La blockchain est bien plus vieille qu’on ne le croit… Popularisée par le biais du white paper du Bitcoin, écrit par Satoshi Nakamoto, la blockchain est le fruit de nombreuses années de recherche en économie, informatique ainsi qu’en cryptographie.

La blockchain promeut l’idée de la décentralisation, qui, sans surprise, s’oppose à la centralisation. Aujourd’hui, nous vivons dans un monde où la majorité des choses sont centralisées. Elles sont régies par des entreprises, états, banques, GAFA… Nous leurs faisons confiance, ou non, mais nous ne pouvons pas nous passer d’elles. Ces choses auxquelles nous faisons confiance sont ce que l’on appelle des tiers de confiance.

Le Bitcoin, qui utilise la technologie blockchain, permet de se passer de tiers de confiance pour la  transmission de valeur entre deux entités. C’est la première application concrète de la technologie blockchain. Par ailleurs, il ne faut pas oublier que la blockchain n’est, à l’origine, qu’une composante du Bitcoin. Nous verrons beaucoup d’autres applications de la blockchain dans cet article ainsi que dans d’autres articles de notre site.

 

Définition de la blockchain

La blockchain, appelée chaîne de blocs en français, est un grand livre numérique fonctionnant grâce à un réseau d’ordinateurs.

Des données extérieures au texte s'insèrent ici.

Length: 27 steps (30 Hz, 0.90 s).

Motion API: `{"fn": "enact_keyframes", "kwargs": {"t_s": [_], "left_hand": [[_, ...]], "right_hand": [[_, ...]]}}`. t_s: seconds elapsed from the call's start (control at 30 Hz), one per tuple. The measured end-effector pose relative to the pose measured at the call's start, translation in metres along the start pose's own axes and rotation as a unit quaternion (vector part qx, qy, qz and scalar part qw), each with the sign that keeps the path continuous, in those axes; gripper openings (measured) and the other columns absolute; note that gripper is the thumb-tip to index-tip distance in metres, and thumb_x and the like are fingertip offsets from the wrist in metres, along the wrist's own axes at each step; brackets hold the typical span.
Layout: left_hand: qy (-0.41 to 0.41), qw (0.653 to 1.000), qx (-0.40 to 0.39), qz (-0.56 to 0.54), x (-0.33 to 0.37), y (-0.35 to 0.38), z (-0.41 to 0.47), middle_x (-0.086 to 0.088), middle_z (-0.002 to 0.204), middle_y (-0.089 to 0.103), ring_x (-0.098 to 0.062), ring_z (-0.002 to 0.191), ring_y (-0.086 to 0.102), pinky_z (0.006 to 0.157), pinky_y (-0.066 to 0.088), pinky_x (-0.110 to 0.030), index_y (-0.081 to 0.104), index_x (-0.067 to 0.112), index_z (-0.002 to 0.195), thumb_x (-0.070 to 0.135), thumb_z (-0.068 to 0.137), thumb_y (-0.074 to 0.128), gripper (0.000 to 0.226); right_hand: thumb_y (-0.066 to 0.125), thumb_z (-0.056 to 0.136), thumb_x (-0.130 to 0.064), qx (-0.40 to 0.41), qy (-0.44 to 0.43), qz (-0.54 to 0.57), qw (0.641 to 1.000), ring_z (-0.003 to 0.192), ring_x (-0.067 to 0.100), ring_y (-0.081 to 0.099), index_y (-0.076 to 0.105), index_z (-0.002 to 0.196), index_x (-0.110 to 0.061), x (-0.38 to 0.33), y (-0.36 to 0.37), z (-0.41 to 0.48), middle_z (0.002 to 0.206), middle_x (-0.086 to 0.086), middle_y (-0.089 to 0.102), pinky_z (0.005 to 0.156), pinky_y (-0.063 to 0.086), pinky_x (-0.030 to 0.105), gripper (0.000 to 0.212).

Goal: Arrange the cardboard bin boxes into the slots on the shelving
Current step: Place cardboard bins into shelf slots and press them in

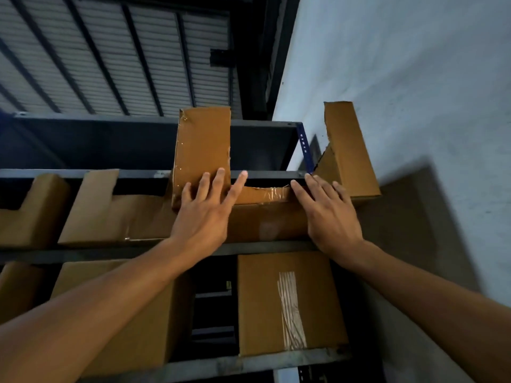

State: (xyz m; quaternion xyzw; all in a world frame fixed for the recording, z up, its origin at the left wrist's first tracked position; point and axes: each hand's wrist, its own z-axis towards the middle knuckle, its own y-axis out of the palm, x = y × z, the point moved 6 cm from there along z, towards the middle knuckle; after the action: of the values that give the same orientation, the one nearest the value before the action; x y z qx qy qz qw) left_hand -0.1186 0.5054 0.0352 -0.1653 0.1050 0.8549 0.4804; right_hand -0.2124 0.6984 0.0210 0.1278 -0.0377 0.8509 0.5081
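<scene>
A cardboard bin box (265, 217) with a taped low front sits in the rightmost slot of the upper shelf of the dark metal shelving (249, 248). Its tall left wall (203, 150) and right wall (345, 150) rise above the shelf rail. My left hand (203, 214) lies flat with straight fingers on the front of the box, at the base of its left wall. My right hand (329, 214) presses flat with straight fingers against the box's right front corner. Two more bin boxes (110, 217) (30, 208) stand to the left on the same shelf.
On the shelf below stand a taped cardboard box (287, 302) at right and another box (143, 313) at left, with a dark gap between them. A pale wall (414, 78) runs along the right side. A corrugated metal roof (110, 51) is overhead.
</scene>
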Motion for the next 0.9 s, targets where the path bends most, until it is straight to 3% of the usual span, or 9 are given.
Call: {"fn": "enact_keyframes", "kwargs": {"t_s": [0.13,0.3,0.57,0.9], "left_hand": [[0.002,1.000,0.023,0.011,-0.003,0.033,0.009,-0.014,0.164,-0.003,-0.037,0.150,0.005,0.117,0.013,-0.062,-0.012,0.031,0.154,0.042,0.101,0.037,0.073],[0.003,0.998,0.061,-0.009,0.000,0.086,0.022,-0.012,0.164,-0.001,-0.035,0.150,0.002,0.116,0.005,-0.062,-0.008,0.032,0.155,0.045,0.102,0.032,0.068],[0.003,0.994,0.107,-0.021,0.017,0.182,0.049,-0.015,0.158,0.023,-0.034,0.147,0.020,0.115,0.017,-0.063,0.024,0.026,0.152,0.048,0.097,0.035,0.060],[0.001,0.997,0.076,-0.001,0.024,0.280,0.052,-0.015,0.157,0.023,-0.035,0.145,0.022,0.115,0.020,-0.061,0.025,0.025,0.149,0.055,0.088,0.046,0.071]], "right_hand": [[0.064,0.090,-0.021,0.034,0.010,-0.006,0.999,0.146,0.031,0.024,0.027,0.152,-0.021,-0.003,0.031,0.011,0.156,0.013,0.031,0.118,0.014,0.050,0.073],[0.069,0.085,-0.024,0.072,-0.005,0.005,0.997,0.139,0.032,0.037,0.038,0.147,-0.021,0.008,0.080,0.018,0.148,0.012,0.044,0.116,0.021,0.052,0.069],[0.066,0.079,-0.034,0.091,-0.029,0.036,0.995,0.114,0.026,0.052,0.050,0.132,-0.022,0.034,0.186,0.033,0.121,0.006,0.059,0.099,0.036,0.045,0.057],[0.052,0.073,-0.042,0.100,-0.051,0.083,0.990,0.096,0.023,0.051,0.054,0.121,-0.021,0.040,0.290,0.030,0.105,0.005,0.057,0.083,0.042,0.039,0.052]]}}
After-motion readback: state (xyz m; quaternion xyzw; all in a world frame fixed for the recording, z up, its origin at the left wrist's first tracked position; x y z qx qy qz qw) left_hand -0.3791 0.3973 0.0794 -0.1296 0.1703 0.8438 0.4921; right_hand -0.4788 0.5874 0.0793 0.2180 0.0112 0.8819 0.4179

Les données sont ajoutées à la blockchain en temps réel et sont visibles par tous les participants (dans le cas d’une blockchain publique). Pour comprendre la différence entre une blockchain publique et privée, vous pouvez consulter l’article suivant : Quelles sont les différences entre une blockchain privée et publique ?

Lorsqu’une transaction est effectuée sur la blockchain, elle est ajoutée à un bloc comprenant toutes les autres transactions qui se sont déroulées au cours des dernières minutes (les dix dernières pour le réseau Bitcoin) et qui ont été partagées avec l’ensemble du réseau d’ordinateurs.

Les participants au réseau sont connus sous le nom de mineurs (dans le cas où la blockchain utilise le protocole Proof-of-Work). En effet, différents protocoles existent afin de sécuriser la blockchain. Pour en apprendre davantage à ce sujet, consultez notre article sur les différences entre la preuve de travail et la preuve d’enjeu.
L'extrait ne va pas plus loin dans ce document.